Pubic lice, commonly known as crabs or crab lice, are small parasitic insects that infest the pubic hair region and sometimes other areas of the body with coarse hair. While not typically considered a serious medical condition, pubic lice infestations can cause discomfort, itching, and embarrassment. Understanding the symptoms, transmission methods, and treatment options for pubic lice is essential for effective management and prevention of infestations.

What are the symptoms of pubic lice?

The primary symptom of pubic lice infestation is itching in the pubic hair region, which may range from mild to severe and can be worse at night. This itching is caused by an allergic reaction to the lice bites and their saliva. Other symptoms of pubic lice infestation may include:

  1. Visible lice. Adult pubic lice are tiny insects, roughly the size of a pinhead, with crab-like claws adapted for grasping onto hair shafts. They are pale grey or tan in colour and may appear darker after feeding on blood. Pubic lice eggs, known as nits, are oval-shaped and often attached firmly to the base of hair shafts.

  2. Irritation. Infestation may cause redness, inflammation, and irritation in the affected area, particularly in response to scratching.

  3. Nits. Nits, or lice eggs, may be visible attached to the base of hair shafts. They appear as small, oval-shaped structures and may be mistaken for dandruff or debris.

  4. Secondary infections. Intense scratching of the affected area can lead to breaks in the skin, increasing the risk of secondary bacterial skin infections.

  5. Insomnia. Severe itching and discomfort may interfere with sleep, leading to insomnia or disrupted sleep patterns.

It is important to note that not everyone with pubic lice infestation experiences symptoms, particularly in mild cases. Some individuals may be asymptomatic carriers and may not realise they are infested until the lice or nits are discovered during routine grooming or examination.

How is pubic lice spread?

Pubic lice are primarily spread through close personal contact, including sexual contact, but they can also be transmitted through sharing contaminated bedding, towels, or clothing. Individuals who come into contact with infested persons or contaminated items are at risk of acquiring pubic lice. Common modes of transmission include:

  • Pubic lice are commonly spread through sexual contact, including vaginal, anal, or oral sex. Infestation can occur even with brief skin-to-skin contact.
  • Sharing bedding, towels, or clothing with an infested individual can also result in pubic lice transmission. Lice can survive for a short period off the human body, allowing them to spread through shared items.
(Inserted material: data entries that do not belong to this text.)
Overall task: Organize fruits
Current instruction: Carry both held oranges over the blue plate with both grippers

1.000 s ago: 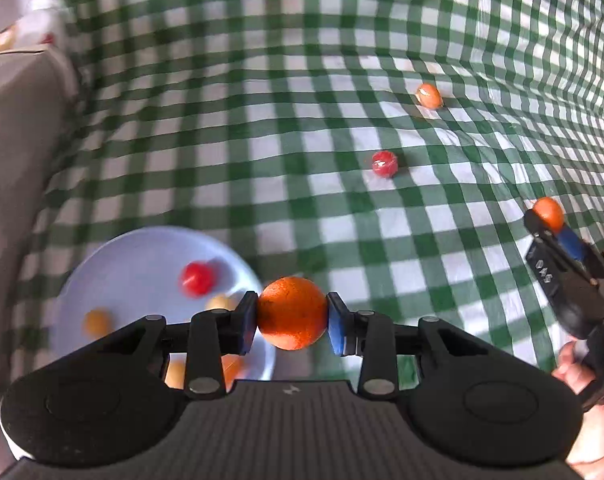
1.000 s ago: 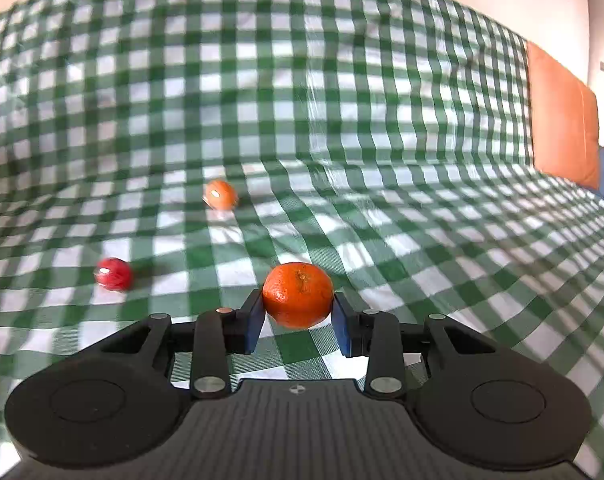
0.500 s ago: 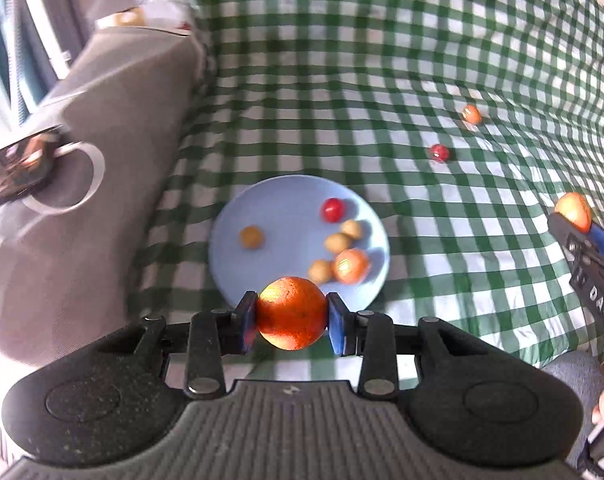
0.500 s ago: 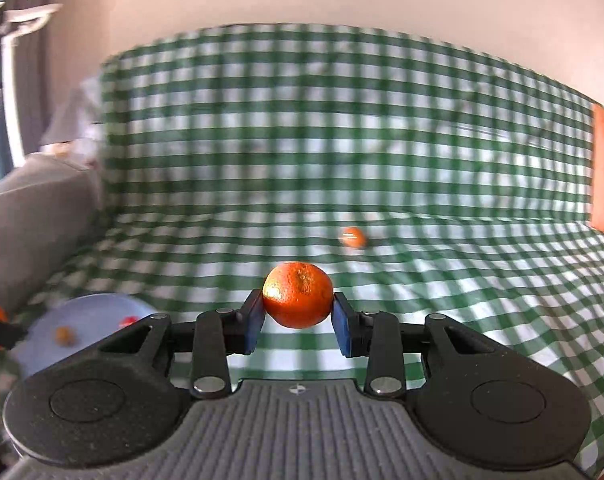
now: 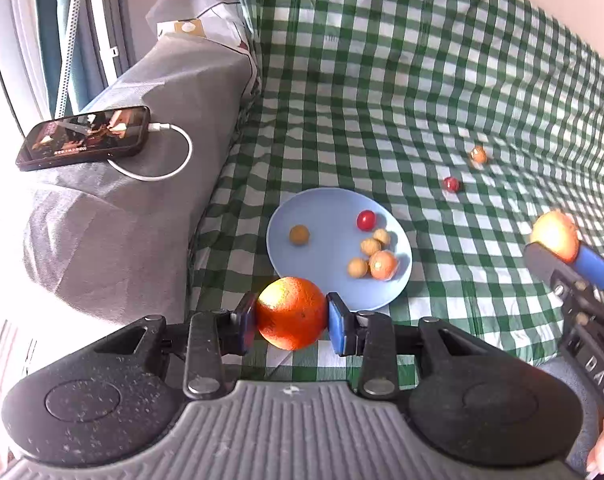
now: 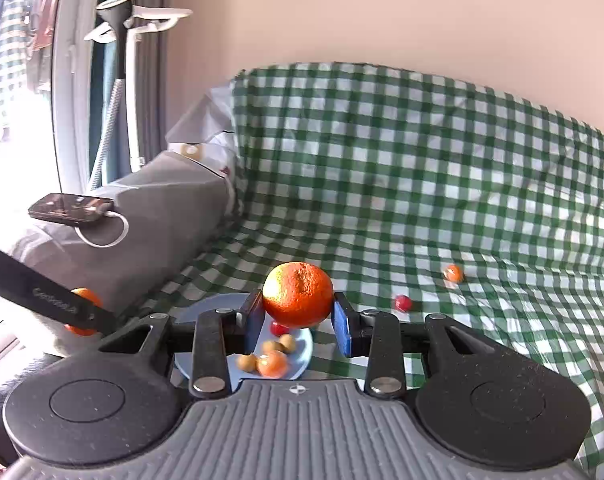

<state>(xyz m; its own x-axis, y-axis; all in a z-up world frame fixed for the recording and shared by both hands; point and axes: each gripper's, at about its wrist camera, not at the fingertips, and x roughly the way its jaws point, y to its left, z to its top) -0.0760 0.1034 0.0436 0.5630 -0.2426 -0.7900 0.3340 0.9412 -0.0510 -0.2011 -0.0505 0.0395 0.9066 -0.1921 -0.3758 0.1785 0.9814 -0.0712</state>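
Note:
My left gripper [image 5: 291, 322] is shut on an orange [image 5: 290, 312] and holds it above the near-left rim of the light blue plate [image 5: 318, 216]. The plate holds several small fruits, among them a red one [image 5: 366, 220] and a small orange one [image 5: 383, 265]. My right gripper [image 6: 297, 320] is shut on a mandarin [image 6: 297, 294], raised above the plate [image 6: 205, 308]; it also shows at the right edge of the left wrist view [image 5: 558, 248]. A red fruit [image 5: 450, 184] and a small orange fruit [image 5: 478, 155] lie on the green checked cloth [image 5: 422, 80] beyond the plate.
A grey sofa arm [image 5: 141, 184] stands left of the plate, with a phone [image 5: 83, 137] and white charging cable on it. The checked cloth rises up the sofa back. A window and a white stand [image 6: 133, 20] are at far left.
Both grippers have pulled back and risen with their fruit still held. The plate, sofa arm and phone have come into fuller view. The right gripper has turned left toward the plate.

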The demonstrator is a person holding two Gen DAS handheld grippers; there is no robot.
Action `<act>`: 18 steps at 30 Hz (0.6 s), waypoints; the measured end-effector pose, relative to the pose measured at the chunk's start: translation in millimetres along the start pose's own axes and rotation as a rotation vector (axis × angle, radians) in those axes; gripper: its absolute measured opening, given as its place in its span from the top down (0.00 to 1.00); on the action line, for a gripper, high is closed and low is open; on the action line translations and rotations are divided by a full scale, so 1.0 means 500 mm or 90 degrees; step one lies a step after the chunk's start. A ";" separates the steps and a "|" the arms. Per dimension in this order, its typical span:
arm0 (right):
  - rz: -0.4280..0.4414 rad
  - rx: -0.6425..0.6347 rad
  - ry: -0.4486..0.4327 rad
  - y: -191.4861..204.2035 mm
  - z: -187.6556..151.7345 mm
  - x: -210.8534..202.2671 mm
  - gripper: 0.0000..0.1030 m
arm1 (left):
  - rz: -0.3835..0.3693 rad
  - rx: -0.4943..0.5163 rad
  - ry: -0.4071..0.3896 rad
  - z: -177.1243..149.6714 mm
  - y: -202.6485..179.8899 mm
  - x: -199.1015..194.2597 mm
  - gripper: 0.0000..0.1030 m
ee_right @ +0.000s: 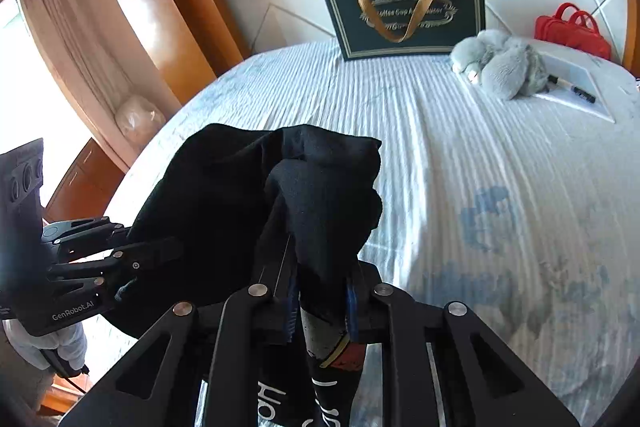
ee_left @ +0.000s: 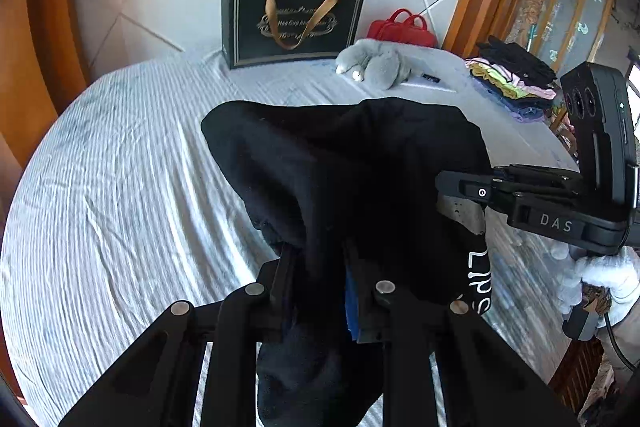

Pubic lice are different to bedbugs.
  • Sharing personal items such as combs, brushes, or clothing, particularly items worn close to the body, can facilitate pubic lice transmission.
  • While less common, pubic lice infestations can potentially occur through contact with infested surfaces in public spaces, such as shared bedding in hostels or communal showers in gyms.

Risk factors for pubic lice

Several factors may increase the risk of pubic lice infestation, including:

Sexual activity - Individuals who are sexually active, particularly those with multiple partners, are at increased risk of acquiring pubic lice through sexual contact.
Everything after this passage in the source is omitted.